Malaysia: The end of the GTZ-funded ‘FOMISS’ project in Sarawak

Image
WRM default image

Runaway logging in the Malaysian state of Sarawak has been a major concern for environmentalists since the mid-1980s. The issue gained international prominence in 1987, when indigenous Dayaks, their patience exhausted after decades fruitlessly demanding recognition of their land rights, erected barricades across logging company roads to halt the destruction of their forests. When the government reacted with mass arrests and the detention of activists without charge or trial using colonial security laws, international campaigns in solidarity with the Dayaks were launched world-wide making the forest destruction in Borneo second only to the Amazon in terms of public profile. Technical evaluations by the International Tropical Timber Organization (ITTO) and the World Bank confirmed the unsustainable rates of harvesting of tropical timbers in the State and while the ITTO recommended a substantially reduced level of extraction and the freeze of logging in disputed areas, the World Bank recommended measures to recognise indigenous land rights. Due to massive corruption, however, these recommendations were almost wholly ignored by the Sarawak and Malaysian governments.

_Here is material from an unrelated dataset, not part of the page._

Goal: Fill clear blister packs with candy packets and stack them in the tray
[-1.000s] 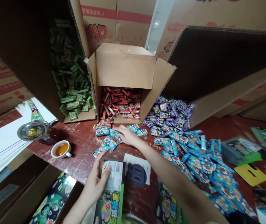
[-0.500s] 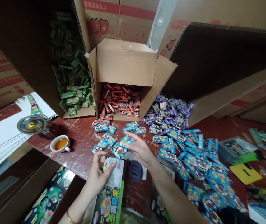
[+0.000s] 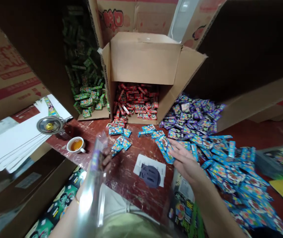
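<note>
My left hand point(image 3: 107, 161) is closed around a clear plastic candy package point(image 3: 88, 198), turned on its side and blurred by motion. A strip of purple shows through its upper part, and the plastic hides much of the hand. Blue candy packets point(image 3: 165, 149) are pinched in the fingers of my right hand point(image 3: 184, 162), just above the table. Beneath my right forearm lies another black and green printed package point(image 3: 182, 206). A dark round object point(image 3: 150, 176) rests on a white paper card between my hands.
Cartons spill green packets point(image 3: 89, 99), red packets point(image 3: 138, 99) and purple packets point(image 3: 193, 115). Blue packets point(image 3: 240, 178) heap at the right. A cup of tea point(image 3: 76, 144) and a glass teapot point(image 3: 50, 125) stand left, near an open box point(image 3: 32, 175) of printed packages.
The package in my left hand has turned from its printed barcode face to its clear side and moved left. My right hand has moved right with the blue packets. The view has shifted.
</note>
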`<state>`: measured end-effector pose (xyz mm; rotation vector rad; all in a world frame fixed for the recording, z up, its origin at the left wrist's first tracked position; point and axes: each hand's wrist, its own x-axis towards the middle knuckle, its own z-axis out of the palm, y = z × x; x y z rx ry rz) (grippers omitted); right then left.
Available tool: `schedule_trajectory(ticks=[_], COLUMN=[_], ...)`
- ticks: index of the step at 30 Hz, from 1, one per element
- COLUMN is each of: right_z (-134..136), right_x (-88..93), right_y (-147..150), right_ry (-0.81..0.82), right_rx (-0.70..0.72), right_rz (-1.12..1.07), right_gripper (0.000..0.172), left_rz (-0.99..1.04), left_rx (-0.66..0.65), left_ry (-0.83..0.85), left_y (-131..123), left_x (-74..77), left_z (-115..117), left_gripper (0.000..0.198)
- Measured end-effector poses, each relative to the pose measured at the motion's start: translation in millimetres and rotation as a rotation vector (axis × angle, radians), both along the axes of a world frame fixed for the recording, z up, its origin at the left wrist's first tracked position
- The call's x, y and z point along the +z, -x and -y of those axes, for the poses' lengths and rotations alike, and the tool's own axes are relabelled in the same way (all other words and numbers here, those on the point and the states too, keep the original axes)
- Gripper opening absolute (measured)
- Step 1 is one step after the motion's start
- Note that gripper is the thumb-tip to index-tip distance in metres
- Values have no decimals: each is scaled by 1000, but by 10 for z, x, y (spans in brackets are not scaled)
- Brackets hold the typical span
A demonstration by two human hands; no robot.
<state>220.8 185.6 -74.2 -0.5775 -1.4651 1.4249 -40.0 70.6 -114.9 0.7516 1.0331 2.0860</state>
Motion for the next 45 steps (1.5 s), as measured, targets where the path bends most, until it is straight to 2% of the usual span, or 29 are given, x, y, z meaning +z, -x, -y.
schedule_trajectory(ticks=[4,6,8,10,11,14,17,19,21,24,27,29,30,32,34,35,37,40,45], right_z=[-2,5,25,72,109,266,435,523,588,635,587,498,448,370,354,371,438,532,482], right_x=[-154,-221,-264,-288,-298,-333,-397,-459,-529,-632,-710,-739,-745,-739,-725,-722,-730,-758,-684], right_y=[27,61,98,133,147,162,145,148,192,338,465,454,411,269,103,31,-65,-99,-88], right_ry=[181,262,330,337,316,238,225,248,286,290,211,147,118,48,-5,-23,-37,-56,-170], right_rx=[9,3,8,-25,-50,-86,-82,-86,-77,-84,-140,-248,-323,-486,-562,-566,-557,-558,-769], right_rz=[-11,-32,-37,-49,-61,-92,-116,-144,-177,-224,-241,-249,-269,-337,-355,-332,-243,-133,-230], right_gripper=[47,49,55,60,60,54,56,60,58,53,54,55,54,52,48,45,43,45,33], left_rz=[145,202,197,194,202,225,233,245,259,278,265,256,278,364,452,480,523,565,585], left_rx=[-100,-141,-122,-48,4,188,314,336,297,157,-180,-370,-377,-249,-113,-83,-70,-119,-186], left_ry=[-54,-52,-22,-19,-33,-104,-156,-164,-160,-138,-64,-24,-22,-46,-68,-74,-78,-57,-45], left_y=[64,60,73,111,137,232,308,303,218,-74,-431,-574,-593,-528,-382,-305,-194,-172,-278], left_x=[12,-28,-46,-20,10,145,291,367,412,406,326,266,242,216,213,216,219,211,212], left_z=[-12,-41,-104,-201,-259,-433,-574,-640,-674,-648,-553,-510,-510,-561,-660,-712,-798,-845,-820], left_gripper=[8,19,27,19,24,54,59,61,67,73,59,44,37,22,10,9,16,18,25])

Nevertheless, building on the ITTO’s recommendations, the German Technical Cooperation Agency (GTZ) developed a technical assistance project with one of the largest timber companies in the State to carry out an experimental, low impact logging operation. The project has run into a barrage of criticism from both local and European NGOs concerned about its likely impact on the indigenous Penan, Kenyah and Kelabit peoples who inhabit the project area. They have criticised the project, in its original conception, as a technical logging operation which will seriously impact primary tropical forests and which fails to give priority to the needs and rights of indigenous peoples. Their main concerns are:

- No measures were contemplated to recognise the land rights of the Indigenous Peoples, even though indigenous communities are currently pursuing court proceedings to gain recognition of their rights to the area.

- Whereas almost the whole of the project area overlaps the communities’ farming, hunting and gathering territories, GTZ staff dismissed the Dayaks’ land claims as "excessive" and "unrealisable" before even investigating how the communities actually use the area.

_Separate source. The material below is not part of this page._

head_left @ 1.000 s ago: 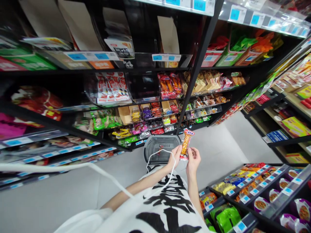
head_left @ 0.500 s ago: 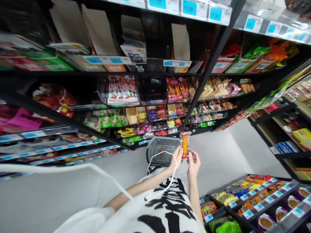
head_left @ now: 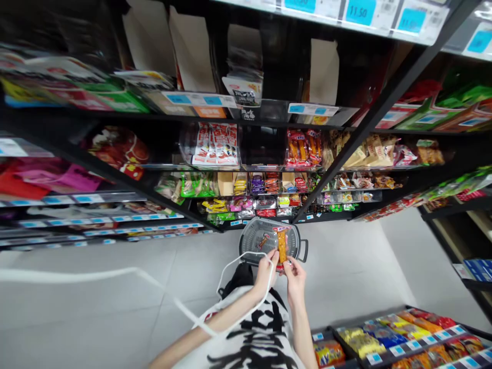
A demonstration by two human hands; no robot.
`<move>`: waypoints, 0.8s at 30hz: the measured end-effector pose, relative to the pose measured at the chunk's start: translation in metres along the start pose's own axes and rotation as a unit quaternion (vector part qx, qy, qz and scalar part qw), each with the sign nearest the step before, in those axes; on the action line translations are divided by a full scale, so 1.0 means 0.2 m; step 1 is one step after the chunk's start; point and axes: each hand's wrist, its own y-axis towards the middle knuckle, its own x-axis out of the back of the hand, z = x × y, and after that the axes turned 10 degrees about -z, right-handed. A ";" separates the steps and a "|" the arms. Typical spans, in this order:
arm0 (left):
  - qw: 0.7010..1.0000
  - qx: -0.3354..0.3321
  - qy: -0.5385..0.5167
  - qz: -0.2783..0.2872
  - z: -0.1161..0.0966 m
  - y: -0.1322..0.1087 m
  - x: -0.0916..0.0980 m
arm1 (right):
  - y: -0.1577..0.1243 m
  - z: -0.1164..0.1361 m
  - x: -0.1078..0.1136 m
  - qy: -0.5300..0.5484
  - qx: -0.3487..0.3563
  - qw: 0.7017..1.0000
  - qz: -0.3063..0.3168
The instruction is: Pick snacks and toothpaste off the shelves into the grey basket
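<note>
- Two hands meet in the head view, low and centre: the left hand (head_left: 265, 266) and the right hand (head_left: 294, 270) both grip one snack packet (head_left: 282, 246).
- The snack packet is long and narrow, orange with a red and white top. It stands upright, and its bottom end sits between the two hands.
- The left hand's fingers are closed on the packet's lower left edge, and the right hand's fingertips (head_left: 286, 261) pinch the lower right edge. Most of the packet rises clear above both grips.
- The packet shows in front of a grey basket (head_left: 251, 243) with a slotted wall and a dark handle on its right side. Whether the packet touches the basket cannot be told.
- A small packet (head_left: 263, 240) lies inside the basket, just left of the held one.
- A white cord (head_left: 230, 261) loops from the left hand down across the black-and-white shirt (head_left: 261, 338).
- The basket is set against the pale tiled floor (head_left: 346, 266), close to the bottom of the dark shelves (head_left: 246, 115), which are filled with bright snack bags.
- Blue price tags (head_left: 359, 10) line the top shelf edge, and a lower rack of packets (head_left: 384, 335) is at the right.
</note>
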 end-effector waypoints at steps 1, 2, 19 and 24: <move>1.000 -0.003 0.007 0.000 0.01 0.02 0.03 | 0.01 -0.01 -0.02 -0.002 -0.004 1.000 -0.002; 1.000 -0.004 0.010 0.001 0.01 0.04 0.05 | 0.01 -0.01 -0.04 -0.005 -0.006 1.000 -0.006; 0.998 0.031 -0.033 0.049 -0.17 0.37 0.32 | 0.05 0.11 -0.43 -0.041 0.050 0.998 -0.006; 0.995 0.041 -0.061 0.061 -0.12 0.47 0.41 | 0.04 0.11 -0.58 -0.033 0.061 0.997 -0.013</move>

- Indigenous participation in project planning and implementation has come very late. This means the communities either have to fit into a pre-conceived plan or reject the project. Many have rejected the project as a result.

- Instead of building on existing indigenous land use and knowledge in order to develop a forest management programme that is socially and environmentally friendly, the project will subject the area to logging while encouraging the indigenous peoples to settle down to intensive agriculture on the fringes of their territories. Neither practice is likely to be sustainable.

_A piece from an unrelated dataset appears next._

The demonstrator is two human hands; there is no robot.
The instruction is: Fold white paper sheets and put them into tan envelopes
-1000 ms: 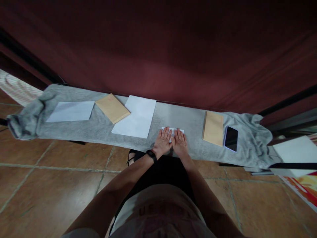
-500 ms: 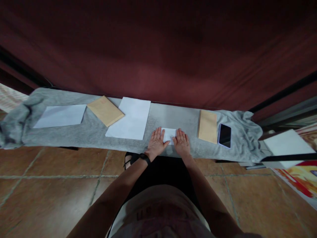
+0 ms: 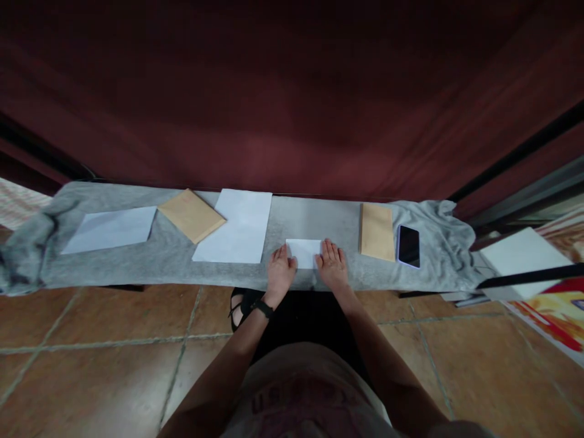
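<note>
A small folded white paper [image 3: 305,252] lies on a grey cloth [image 3: 314,222] that covers a long low surface. My left hand [image 3: 280,271] rests at the paper's left edge, fingers bent down onto it. My right hand [image 3: 333,266] lies flat at the paper's right edge with its fingers stretched out. A black band [image 3: 263,308] is on my left wrist.
On the cloth to the left lie a white sheet [image 3: 237,226], a brown envelope [image 3: 191,214] and another white sheet [image 3: 111,229]. To the right are a second brown envelope [image 3: 376,239] and a dark phone [image 3: 409,246]. A dark red curtain [image 3: 292,109] hangs behind.
My hands have slid apart from the middle of the folded paper to its left and right edges, uncovering it. My left fingers have curled.
</note>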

- By denying indigenous land rights, failing to consult effectively with the affected communities and logging primary forests the project violates the German Ministry of Development Assistance's guidelines on forest-dwelling peoples and tropical forests.

- Although the aim of the project is to develop a model logging project that can be "certified", it violates Principles 2&3 of the Forest Stewardship Council, which require recognition of both legal and customary rights of indigenous peoples and for them to be legally established.

After a heated correspondence, during which GTZ at first tried to deny these problems, GTZ entered into a more constructive dialogue with NGOs and in late 1999 sent an independent consultant to the area to review the socio-economic component. The consultant’s report substantially endorsed the NGO position and recommended measures to address the main concerns they had raised. The Sarawak government and the company, Samling Timbers proved reluctant to accept the revised project and in early 2000, GTZ decided to withdraw from the FOMISS project after their Malaysian counterparts refused to modify the project to address Dayak concerns.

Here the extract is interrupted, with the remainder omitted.